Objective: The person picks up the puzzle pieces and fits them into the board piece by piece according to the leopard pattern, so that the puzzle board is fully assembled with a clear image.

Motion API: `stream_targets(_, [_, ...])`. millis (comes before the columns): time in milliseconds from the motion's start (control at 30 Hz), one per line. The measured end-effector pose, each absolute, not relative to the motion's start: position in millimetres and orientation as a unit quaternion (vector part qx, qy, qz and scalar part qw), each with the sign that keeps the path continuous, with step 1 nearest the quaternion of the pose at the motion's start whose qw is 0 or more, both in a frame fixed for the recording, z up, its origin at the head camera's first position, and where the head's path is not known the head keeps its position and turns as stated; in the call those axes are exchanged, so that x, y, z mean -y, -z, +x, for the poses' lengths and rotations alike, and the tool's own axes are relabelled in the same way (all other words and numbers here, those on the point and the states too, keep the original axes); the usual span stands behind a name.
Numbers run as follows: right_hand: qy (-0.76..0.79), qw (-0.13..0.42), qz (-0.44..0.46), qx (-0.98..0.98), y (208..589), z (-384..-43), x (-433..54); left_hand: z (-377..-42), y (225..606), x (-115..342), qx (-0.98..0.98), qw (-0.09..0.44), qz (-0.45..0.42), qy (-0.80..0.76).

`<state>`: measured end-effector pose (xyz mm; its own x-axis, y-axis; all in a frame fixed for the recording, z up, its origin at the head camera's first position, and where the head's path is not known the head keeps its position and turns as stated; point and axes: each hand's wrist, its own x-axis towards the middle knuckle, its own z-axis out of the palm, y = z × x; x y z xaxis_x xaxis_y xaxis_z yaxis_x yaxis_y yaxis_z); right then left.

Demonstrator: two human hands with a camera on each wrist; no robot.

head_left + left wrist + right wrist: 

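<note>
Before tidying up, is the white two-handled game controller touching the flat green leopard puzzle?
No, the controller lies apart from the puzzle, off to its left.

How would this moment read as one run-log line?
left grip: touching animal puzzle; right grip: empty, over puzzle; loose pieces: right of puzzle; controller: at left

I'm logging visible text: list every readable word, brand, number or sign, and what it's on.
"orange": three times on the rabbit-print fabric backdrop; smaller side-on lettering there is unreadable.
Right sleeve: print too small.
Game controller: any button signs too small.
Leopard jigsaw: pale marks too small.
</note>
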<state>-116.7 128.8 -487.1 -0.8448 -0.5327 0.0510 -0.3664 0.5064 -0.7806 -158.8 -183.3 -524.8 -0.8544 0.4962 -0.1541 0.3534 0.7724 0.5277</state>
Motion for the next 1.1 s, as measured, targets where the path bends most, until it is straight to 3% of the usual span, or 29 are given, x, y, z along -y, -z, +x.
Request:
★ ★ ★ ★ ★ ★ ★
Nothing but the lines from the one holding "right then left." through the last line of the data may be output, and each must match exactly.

### YOUR SOLUTION
`<state>`: measured end-effector pose (xyz mm; its own x-axis, y-axis; all in a frame fixed for the recording, z up, its origin at the head camera's first position, and where the head's path is not known the head keeps its position and turns as stated; point and axes: each hand's wrist, its own x-axis towards the middle knuckle, its own z-axis out of the palm, y = z × x; x y z xaxis_x xaxis_y xaxis_z yaxis_x yaxis_y yaxis_z); right then left.

Demonstrator: two human hands with a camera on each wrist; no robot.

head_left + left wrist + right wrist: 

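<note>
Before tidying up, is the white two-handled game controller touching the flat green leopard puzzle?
No, the controller lies apart from the puzzle, off to its left.

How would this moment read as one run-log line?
left grip: touching animal puzzle; right grip: empty, over puzzle; loose pieces: right of puzzle; controller: at left

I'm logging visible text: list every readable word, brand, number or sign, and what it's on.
"orange": three times on the rabbit-print fabric backdrop; smaller side-on lettering there is unreadable.
Right sleeve: print too small.
Game controller: any button signs too small.
Leopard jigsaw: pale marks too small.
</note>
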<state>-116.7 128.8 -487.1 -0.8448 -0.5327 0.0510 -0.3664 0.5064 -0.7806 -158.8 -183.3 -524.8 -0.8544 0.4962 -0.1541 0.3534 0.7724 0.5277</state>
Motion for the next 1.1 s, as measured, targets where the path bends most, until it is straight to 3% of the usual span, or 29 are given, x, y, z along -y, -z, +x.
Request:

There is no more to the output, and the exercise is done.